7. Aber auf ihrem Herzen steht Abraham, da er der Anfang der Beschneidung in der Synagoge war, und auf ihrer Brust steht Moses, weil jener in die Herzen der Menschen das göttliche Gesetz hineinlegte. Und auf dem Leibe die übrigen Propheten, weil sie nach der Bestimmung des göttlichen Willens Betrachter der göttlichen Gebote wurden. Die einzelnen zeigen ihre besonderen Zeichen und bewundern die Schönheit der neuen Braut, weil sie die Großtaten ihrer Prophetengabe in wunderbaren Zeichen kundtaten und die Schönheit der hochedlen Kirche mit großer Bewunderung erwarteten.

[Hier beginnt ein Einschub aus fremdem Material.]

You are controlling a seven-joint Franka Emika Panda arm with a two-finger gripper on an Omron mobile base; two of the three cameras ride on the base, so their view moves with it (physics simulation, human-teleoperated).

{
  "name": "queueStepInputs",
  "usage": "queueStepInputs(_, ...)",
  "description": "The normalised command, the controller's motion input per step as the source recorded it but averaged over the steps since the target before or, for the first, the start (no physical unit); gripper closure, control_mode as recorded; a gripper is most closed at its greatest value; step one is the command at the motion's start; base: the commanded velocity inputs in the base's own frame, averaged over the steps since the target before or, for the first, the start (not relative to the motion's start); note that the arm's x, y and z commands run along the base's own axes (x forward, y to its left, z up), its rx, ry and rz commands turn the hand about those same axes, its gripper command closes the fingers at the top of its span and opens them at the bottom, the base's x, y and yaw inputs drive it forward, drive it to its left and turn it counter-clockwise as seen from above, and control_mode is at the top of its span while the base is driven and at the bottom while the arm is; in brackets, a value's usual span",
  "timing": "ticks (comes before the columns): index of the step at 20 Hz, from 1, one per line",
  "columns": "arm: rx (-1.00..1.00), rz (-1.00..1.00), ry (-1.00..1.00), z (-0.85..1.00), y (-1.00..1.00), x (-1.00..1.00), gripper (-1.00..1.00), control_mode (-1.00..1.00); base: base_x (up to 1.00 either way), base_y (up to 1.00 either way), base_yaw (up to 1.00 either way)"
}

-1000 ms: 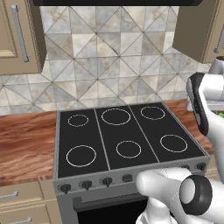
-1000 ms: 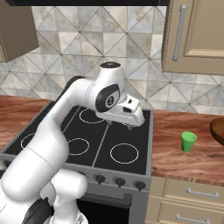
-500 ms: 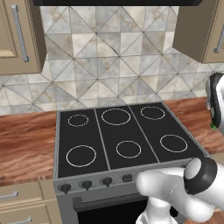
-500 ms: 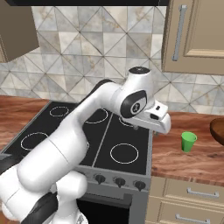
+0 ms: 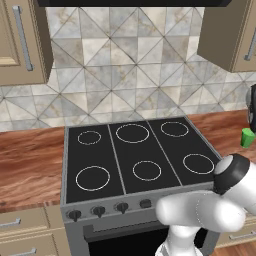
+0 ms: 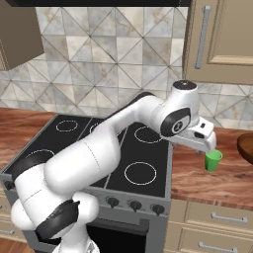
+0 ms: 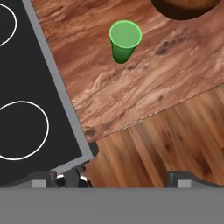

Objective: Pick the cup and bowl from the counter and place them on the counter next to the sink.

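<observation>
Arm stretched right over stovetop (image 6: 99, 148); hand (image 6: 210, 146) open, empty, above cup (image 6: 213, 160).

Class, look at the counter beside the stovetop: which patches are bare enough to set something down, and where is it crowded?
Bare: the counter between the stovetop edge and the cup, and the strip from the cup to the counter's front edge. Crowded: the far corner, where the bowl sits close beside the cup.
</observation>
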Motion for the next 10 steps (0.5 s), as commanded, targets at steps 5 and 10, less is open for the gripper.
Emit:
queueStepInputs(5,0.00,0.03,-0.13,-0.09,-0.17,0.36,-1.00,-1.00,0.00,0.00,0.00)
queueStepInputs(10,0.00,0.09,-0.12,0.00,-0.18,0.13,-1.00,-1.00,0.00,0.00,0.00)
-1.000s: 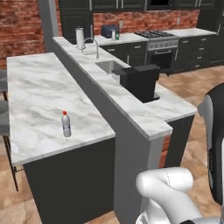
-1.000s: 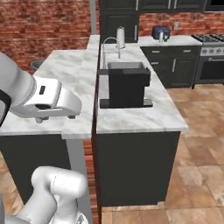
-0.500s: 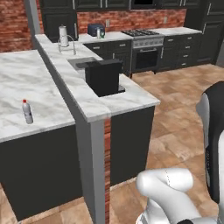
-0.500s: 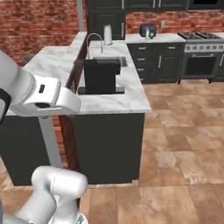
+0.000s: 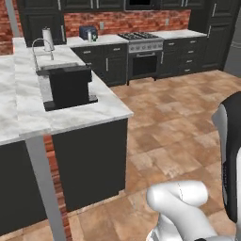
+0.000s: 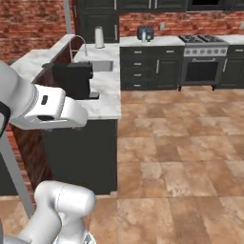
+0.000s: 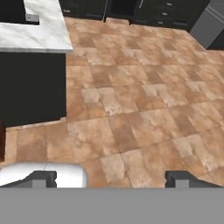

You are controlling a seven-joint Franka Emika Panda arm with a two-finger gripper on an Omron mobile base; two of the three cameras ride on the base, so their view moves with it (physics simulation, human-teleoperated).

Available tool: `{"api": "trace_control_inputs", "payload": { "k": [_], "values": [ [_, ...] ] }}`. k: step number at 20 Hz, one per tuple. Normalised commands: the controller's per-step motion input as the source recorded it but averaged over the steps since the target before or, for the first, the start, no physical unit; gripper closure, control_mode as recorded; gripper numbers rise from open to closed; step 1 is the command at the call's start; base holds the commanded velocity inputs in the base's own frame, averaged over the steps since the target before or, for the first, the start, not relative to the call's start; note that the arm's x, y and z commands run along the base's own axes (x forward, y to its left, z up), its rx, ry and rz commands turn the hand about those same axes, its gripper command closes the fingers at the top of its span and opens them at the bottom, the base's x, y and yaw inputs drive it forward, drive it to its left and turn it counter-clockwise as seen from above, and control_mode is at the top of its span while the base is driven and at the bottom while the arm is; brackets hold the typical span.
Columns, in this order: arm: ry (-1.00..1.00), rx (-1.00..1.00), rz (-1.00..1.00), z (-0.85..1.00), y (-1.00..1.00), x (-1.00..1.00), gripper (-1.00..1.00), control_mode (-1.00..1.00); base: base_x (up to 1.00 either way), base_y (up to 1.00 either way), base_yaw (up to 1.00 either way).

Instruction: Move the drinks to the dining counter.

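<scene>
From the left base view: marble island (image 5: 70, 115) at left, with a black coffee machine (image 5: 69, 87) sitting by the sink and faucet (image 5: 40, 49). Back counter holds a paper-towel roll (image 5: 47, 38), a dark toaster (image 5: 88, 33) and the stove (image 5: 143, 54). A small greenish item stands just beside the toaster; too small to tell whether it is a drink. Tiled floor (image 5: 183, 122) runs open to the right.

Right base view: same island (image 6: 102, 90), coffee machine (image 6: 71, 80), roll (image 6: 99, 37), toaster (image 6: 145, 33), stove (image 6: 204, 57). White arm link crosses in front of the island's near end.

Hand view: gripper (image 7: 118, 179) looks down at tile, fingertips (image 7: 41, 178) spread wide, nothing between them. Island corner (image 7: 39, 35) sits at upper left. None of the views gives a clear sight of a drink or of the dining counter.
</scene>
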Motion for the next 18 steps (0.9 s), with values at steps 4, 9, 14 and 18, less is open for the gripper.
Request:
{"api": "trace_control_inputs", "payload": {
  "k": [4, 9, 14, 18],
  "values": [
    [0.0, 0.0, 0.0, 0.0, 0.0, 0.0, -1.0, 1.0, 0.81, -1.0, 0.1],
    [0.0, 0.0, 0.0, 0.0, 0.0, 0.0, -1.0, 1.0, 0.86, -1.0, 0.1],
    [0.0, 0.0, 0.0, 0.0, 0.0, 0.0, -1.0, 1.0, 0.99, -1.0, 0.17],
    [0.0, 0.0, 0.0, 0.0, 0.0, 0.0, -1.0, 1.0, 1.0, -1.0, 0.18]
  ]
}}
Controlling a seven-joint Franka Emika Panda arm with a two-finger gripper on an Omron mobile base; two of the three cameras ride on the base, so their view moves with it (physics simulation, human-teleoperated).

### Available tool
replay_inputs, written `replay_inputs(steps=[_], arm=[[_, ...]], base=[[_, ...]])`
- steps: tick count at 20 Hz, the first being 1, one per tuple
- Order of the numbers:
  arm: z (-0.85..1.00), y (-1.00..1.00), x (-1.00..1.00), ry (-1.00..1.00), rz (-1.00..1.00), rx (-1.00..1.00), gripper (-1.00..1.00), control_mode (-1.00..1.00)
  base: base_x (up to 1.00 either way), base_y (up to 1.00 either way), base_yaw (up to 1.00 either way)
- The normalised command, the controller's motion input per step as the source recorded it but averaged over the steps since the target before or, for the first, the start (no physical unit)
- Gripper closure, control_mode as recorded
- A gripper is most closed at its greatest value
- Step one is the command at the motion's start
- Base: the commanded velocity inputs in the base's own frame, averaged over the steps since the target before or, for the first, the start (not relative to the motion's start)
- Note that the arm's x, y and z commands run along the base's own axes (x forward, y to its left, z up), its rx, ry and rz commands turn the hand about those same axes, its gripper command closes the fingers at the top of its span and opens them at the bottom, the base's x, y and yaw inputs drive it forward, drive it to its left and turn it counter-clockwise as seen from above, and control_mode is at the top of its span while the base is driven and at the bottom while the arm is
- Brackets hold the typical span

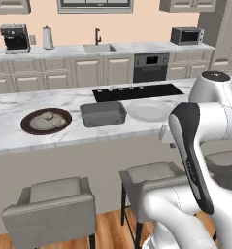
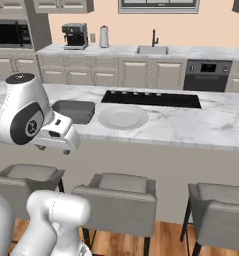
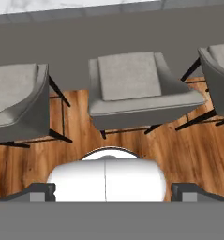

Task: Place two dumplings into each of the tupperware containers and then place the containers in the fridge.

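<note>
Two beige dumplings [image 1: 48, 115] [image 1: 59, 122] lie on a dark brown round plate [image 1: 27, 124] on the marble island counter. A grey tupperware container [image 1: 103, 114] [image 2: 73, 111] stands to the plate's right, with nothing in it that I can see. My gripper [image 2: 53, 149] [image 3: 112, 192] hangs in front of the counter edge, below its top and near the container. It points down at the stools and the wooden floor. Its fingertips [image 3: 43, 192] stand wide apart, open, with nothing between them. The fridge is out of view.
A white round plate [image 1: 149, 111] [image 2: 123, 118] sits right of the container, and a black cooktop [image 1: 137, 91] lies behind it. Grey stools [image 1: 52, 206] [image 3: 132, 89] line the island's near side. The back counter holds a sink [image 1: 99, 47], a coffee machine [image 1: 14, 38] and a microwave [image 1: 187, 35].
</note>
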Motion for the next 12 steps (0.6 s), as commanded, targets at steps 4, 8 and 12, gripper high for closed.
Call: replay_inputs(steps=[4,8,12], arm=[[0.0,0.0,0.0,0.0,0.0,0.0,-1.0,1.0],[0.0,0.0,0.0,0.0,0.0,0.0,-1.0,1.0],[0.0,0.0,0.0,0.0,0.0,0.0,-1.0,1.0]], base=[[0.22,0.84,0.07],[0.54,0.33,0.0],[0.41,0.43,0.0]])
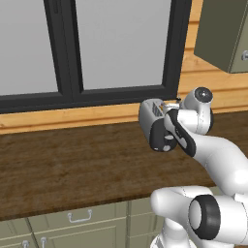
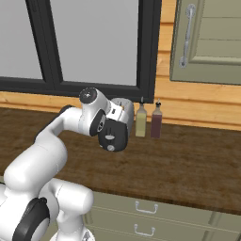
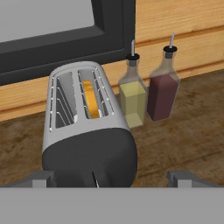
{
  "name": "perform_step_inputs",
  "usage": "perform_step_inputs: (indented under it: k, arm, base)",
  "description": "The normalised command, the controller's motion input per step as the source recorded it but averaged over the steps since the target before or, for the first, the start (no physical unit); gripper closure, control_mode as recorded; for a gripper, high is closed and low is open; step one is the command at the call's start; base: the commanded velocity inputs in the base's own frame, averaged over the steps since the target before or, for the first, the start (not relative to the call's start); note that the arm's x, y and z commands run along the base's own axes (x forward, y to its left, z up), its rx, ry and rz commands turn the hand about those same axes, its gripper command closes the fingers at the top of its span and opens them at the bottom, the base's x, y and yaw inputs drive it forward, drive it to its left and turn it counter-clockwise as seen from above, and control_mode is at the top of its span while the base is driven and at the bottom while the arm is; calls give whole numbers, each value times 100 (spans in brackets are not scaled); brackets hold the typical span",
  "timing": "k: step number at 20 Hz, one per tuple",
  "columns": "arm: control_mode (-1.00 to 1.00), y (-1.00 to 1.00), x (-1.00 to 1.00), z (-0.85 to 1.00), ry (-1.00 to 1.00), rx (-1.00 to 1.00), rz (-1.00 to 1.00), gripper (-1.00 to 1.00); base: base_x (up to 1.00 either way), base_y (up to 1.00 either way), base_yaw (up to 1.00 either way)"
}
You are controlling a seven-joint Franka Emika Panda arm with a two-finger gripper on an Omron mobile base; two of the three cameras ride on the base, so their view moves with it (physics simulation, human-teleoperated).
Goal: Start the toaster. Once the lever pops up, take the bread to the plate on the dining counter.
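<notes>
Facing a large dark-framed window (image 3: 65, 39) above a wood-plank wall and a long dark wood-grain counter (image 1: 63, 164) over pale green drawers. Standing at the counter's back, a silver-and-black two-slot toaster (image 3: 87, 131), with an oil bottle (image 3: 132, 94) and a dark red vinegar bottle (image 3: 162, 89) just beside it on the window side. Sitting low in the toaster's slot nearer the bottles, the bread (image 3: 91, 99). Hovering just in front of the toaster's lever end, gripper (image 3: 113, 179) spread wide, grasping nothing. Likely not started yet: lever press, pop-up, lifting the slice out, carrying to the plate all left.
</notes>
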Motion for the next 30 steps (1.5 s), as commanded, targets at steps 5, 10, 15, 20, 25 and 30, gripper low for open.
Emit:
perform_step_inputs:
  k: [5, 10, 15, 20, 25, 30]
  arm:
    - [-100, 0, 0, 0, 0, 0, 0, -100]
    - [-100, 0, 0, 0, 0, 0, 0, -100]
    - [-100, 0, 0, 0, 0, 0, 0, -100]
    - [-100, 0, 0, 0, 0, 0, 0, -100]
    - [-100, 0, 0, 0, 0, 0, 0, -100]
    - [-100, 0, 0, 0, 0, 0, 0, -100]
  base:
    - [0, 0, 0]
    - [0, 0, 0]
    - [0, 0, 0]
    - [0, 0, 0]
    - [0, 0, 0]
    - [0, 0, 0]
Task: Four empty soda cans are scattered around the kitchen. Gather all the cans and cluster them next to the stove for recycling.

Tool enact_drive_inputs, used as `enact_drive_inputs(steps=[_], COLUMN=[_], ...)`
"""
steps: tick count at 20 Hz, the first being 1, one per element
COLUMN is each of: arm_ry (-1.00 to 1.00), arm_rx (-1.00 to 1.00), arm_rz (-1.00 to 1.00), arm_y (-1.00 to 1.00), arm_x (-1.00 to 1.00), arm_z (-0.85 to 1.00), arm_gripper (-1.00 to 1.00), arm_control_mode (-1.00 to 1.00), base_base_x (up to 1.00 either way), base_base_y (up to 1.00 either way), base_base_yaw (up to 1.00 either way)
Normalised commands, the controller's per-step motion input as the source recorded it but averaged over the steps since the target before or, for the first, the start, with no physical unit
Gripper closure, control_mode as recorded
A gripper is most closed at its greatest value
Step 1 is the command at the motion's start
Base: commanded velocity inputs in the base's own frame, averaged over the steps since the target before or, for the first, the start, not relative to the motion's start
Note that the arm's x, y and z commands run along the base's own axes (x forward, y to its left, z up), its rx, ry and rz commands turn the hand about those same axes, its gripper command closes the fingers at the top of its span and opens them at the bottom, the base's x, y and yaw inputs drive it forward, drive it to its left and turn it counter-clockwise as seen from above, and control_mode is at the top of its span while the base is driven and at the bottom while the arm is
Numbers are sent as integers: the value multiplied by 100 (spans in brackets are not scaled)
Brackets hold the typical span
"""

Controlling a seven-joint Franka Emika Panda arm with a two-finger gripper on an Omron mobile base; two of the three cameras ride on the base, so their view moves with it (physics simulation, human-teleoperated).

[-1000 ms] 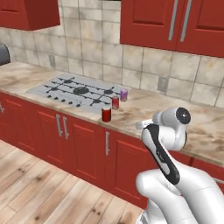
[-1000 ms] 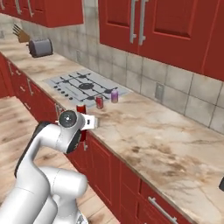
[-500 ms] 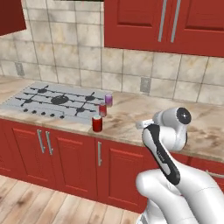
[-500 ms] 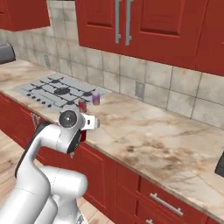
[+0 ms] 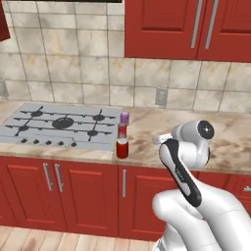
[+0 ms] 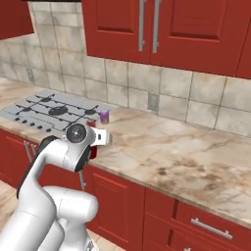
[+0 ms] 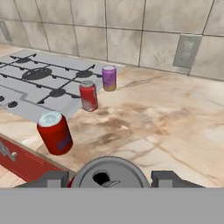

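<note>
At the bottom centre of the hand view, a soda can with a silvery top and pull-tab opening (image 7: 108, 175) sits between the two dark fingertips (image 7: 168, 178), one on each side of its rim; a sliver of red shows at its left edge. The gripper (image 7: 109, 180) is pinching this can.

Three more cans stand upright on the beige marbled desk (image 7: 175, 122), in a loose line running from lower left to upper centre of the hand view. Nearest is a red can with a bluish patch on its side (image 7: 55, 132), at lower left near the desk's front edge; the patch is too blurred to read. Further up is a second red can with a pale smudged label (image 7: 89, 96), also unreadable, just beside the right edge of the flat silver-grey cooktop with black burner grates (image 7: 39, 83). Beyond it stands a purple can (image 7: 109, 78), close to the cooktop's far right corner. The three stand apart from each other and well above the held can.

In the left base view the same line of cans sits at centre, just right of the cooktop, with the purple one at the back.

A grey wall outlet (image 7: 186, 51) sits on the tan tiled wall at upper right, and red cabinets (image 5: 88, 196) run below the desk.
</note>
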Motion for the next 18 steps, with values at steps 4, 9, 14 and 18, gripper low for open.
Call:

8. Sie selbst aber erscheint von solcher Größe, daß sie einem sehr hohen Stadtturm gleicht. Denn da sie die Größe der göttlichen Gebote in sich aufnahm, verkündete sie Schutz und Schirm einer edlen und auserwählten Stadt. Auf ihrem Haupte hat sie eine der Morgenröte ähnliche Krone, weil die Kirche in ihrem Ursprung das Wunder der Menschwerdung des Eingeborenen Gottes gezeigt hat und leuchtende Tugenden und Geheimnisse, welche nachfolgten, dargetan hat. Sie bezeichnet Adam, der den ersten Willen Gottes erhielt, aber nachher durch seine Übertretung dem Tode verfiel. So taten es auch die Juden, die zuerst das göttliche Gebot aufnahmen, aber darauf den Sohn Gottes in ihrer Ungläubigkeit verwarfen. Wie aber der Mensch durch den Tod des Eingeborenen Gottes in der jüngsten Zeit dem Tode entrissen worden ist, so verläßt auch die Synagoge, erweckt durch göttliche Milde vor dem Jüngsten Tage, die Ungläubigkeit und wird wahrlich zur Erkenntnis Gottes gelangen. Was bedeutet das? Geht nicht die Morgenröte vor der Sonne einher? Aber die Morgenröte weicht zurück und die Sonnenhelle bleibt. Das Alte Testament zog sich zurück, und die Wahrheit des Evangeliums bleibt, da ja, was die Alten in Gesetzesbeobachtung mit dem Fleische bewahrten, das neue Volk im Neuen Testament geistigerweise übt; weil sie das im Geiste vollenden, was jene im Fleische zeigten. Die Beschneidung ging nicht unter, sondern wurde in die Taufe überführt. Wie nämlich jene an einem Glied bezeichnet wurden, so diese an allen ihren Gliedern. Daher sind die alten Satzungen nicht verloren gegangen, da sie ja in bessere Gestalt übergingen.

9. Auch in jüngster Zeit überträgt sich die Synagoge getreulich in die Kirche. Ich, der Sohn des Allerhöchsten, nahm die Rauheit des äußerlichen Gesetzes von dir und gab dir die Labe geistlicher Lehre in mir selbst.